First, we compare the bound docking result of RL-MLZerD. AlphaFold-Multimer with templates showed the lowest average RMSD of 3.46 Å. When templates were not used in AlphaFold-Multimer, RMSD increased for most of the targets, with some with a large margin, resulting in an average RMSD of 4.21 Å. ColabFold failed to run for 2 targets, and the average of the rest of the targets was 6.54 Å. This average by ColabFold is worse than the bound case results of RL-MLZerD. When RMSD values of individual targets were compared, RL-MLZerD had a lower value than ColabFold for 16 (Krissinel and Henrick, 2007) targets out of 28 targets (in the parenthesis shown is when all the generated models were considered for RL-MLZerD). When compared with AlphaFold-Multimer (with template), RL-MLZerD was better in 11 (Jumper et al., 2021) targets. When no templates were used in AlphaFold-Multimer, RL-MLZerD showed a lower RMSD in 13 (Mirdita et al., 2021) targets. Therefore, although AlphaFold-Multimer can model multimeric complexes with higher accuracy than RL-MLZerD in general, there are a good number of cases where RL-MLZerD can provide better models. Particularly, if we consider the number of targets with an RMSD of less than 8.0 Å, RL-MLZerD had a higher value than AlphaFold-Multimer for 28 targets out of 30 when all generated models were considered. AlphaFold-Multimer had higher value for 26 targets compared to 24 of RL-MLZerD when only top 5 ranking models were considered.

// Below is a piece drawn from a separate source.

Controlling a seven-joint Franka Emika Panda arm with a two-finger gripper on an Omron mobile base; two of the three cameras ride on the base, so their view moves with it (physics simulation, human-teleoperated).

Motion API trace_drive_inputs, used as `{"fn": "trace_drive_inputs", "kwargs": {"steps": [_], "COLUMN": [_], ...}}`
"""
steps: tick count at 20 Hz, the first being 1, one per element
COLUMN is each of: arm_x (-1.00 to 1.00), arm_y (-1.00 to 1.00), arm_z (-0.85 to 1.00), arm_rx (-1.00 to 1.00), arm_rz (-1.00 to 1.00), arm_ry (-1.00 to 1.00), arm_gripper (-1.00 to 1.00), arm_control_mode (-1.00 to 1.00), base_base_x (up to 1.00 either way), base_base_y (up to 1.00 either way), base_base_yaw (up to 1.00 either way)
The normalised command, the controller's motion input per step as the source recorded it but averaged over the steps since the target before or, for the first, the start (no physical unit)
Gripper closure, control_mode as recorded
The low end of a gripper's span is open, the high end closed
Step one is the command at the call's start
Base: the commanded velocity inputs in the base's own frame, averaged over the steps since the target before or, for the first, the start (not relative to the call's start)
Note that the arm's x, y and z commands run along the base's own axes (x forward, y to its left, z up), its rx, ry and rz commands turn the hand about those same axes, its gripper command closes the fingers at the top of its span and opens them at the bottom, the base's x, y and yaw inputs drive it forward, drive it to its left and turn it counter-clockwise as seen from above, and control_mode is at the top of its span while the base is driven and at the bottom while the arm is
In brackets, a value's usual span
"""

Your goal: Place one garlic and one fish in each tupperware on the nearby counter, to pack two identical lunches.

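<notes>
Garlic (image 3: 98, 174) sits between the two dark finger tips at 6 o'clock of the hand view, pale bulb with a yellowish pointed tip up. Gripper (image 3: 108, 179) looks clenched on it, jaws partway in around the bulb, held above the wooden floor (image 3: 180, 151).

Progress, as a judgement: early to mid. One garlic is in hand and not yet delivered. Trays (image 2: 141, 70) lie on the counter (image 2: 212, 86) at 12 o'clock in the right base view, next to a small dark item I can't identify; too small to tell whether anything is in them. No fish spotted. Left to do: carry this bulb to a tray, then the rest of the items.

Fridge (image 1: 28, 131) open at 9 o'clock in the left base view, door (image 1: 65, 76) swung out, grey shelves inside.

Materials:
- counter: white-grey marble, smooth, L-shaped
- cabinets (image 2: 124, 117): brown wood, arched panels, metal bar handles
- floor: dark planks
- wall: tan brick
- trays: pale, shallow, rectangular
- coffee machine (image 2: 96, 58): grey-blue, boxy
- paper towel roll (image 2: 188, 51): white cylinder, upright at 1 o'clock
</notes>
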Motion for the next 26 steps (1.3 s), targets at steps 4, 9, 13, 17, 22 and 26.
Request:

Next, we compare the unbound docking results of RL-MLZerD with AlphaFold-Multimer (no template). The average RMSD of the targets for AlphaFold-Multimer (no template) is lower (4.21 Å) compared to 6.30 Å and 10.75 Å for RL-MLZerD (unbound) when the best generated model or the top 5 models are considered respectively. When individual RMSD values of the targets are considered, RL-MLZerD (unbound) predicted lower RMSDs for 7 targets compared to 23 of AlphaFold-Multimer (no template) when the best predicted model is compared. Finally, the individual cases where either method was able to predict a model less than 8.0 Å is considered, AlphaFold-Multimer can predict less than 8 Å complex structure for 25 targets compared to 22 and 13 for RL-MLZerD (unbound) best model and top 5, respectively.
There are two cases where AlphaFold-Multimer (no-template) failed with a relatively large RMSD, which were worse than unbound docking with RL-MLZerD. 3LL8 (a four-chain complex) is the first case. The structure is a dimer of hetero dimers. AlphaFold-Multimer (no-template) was able to predict the individual dimers correctly. However, the assembly of two dimers went wrong. Two subunits were placed too close to each other causing chain entanglements at the interface. This mis assembly resulted in an RMSD of 20.0 Å. This observation was also true for the regular AlphaFold-Multimer with template. The second case, 1P3Q (a three-chain complex) is a complex of small subunits. The individual structures of two subunits predicted by AlphaFold-Multimer have already some deviations. Partly because of that, only one interface between subunits was correctly built. The resulting RMSD was 11.54 Å.
Examples of docking models
Figure 6 shows example cases of the assembled model for each of four targets of increasing chain size. The native structure is in grey and the models are shown with each chain a different color. 1A0R (Figure 6A), 3LL8 (Figure 6B) and 1CN3 (Figure 6C) are assembled almost perfectly with an RMSD of 0.87 Å, 1.31 Å and 1.42 Å, respectively. AF-Multimer struggled with the prediction of 3LL8 having three interaction interfaces and the orientation of chains B and D (magenta and green) predicted incorrectly. 1W85 (Figure 6D) was more challenging due to the small interaction site of chain I (orange; the dihydrolipoyllysine-residue acetyltransferase component of pyruvate dehydrogenase complex). RL-MLZerD agent selected the top of the pocket between chains B (cyan) and D (yellow) as the interaction interface for chain I, instead of the correct interface at the tip of the pocket on chain D. Overall the RMSD of the model is 7.43 Å.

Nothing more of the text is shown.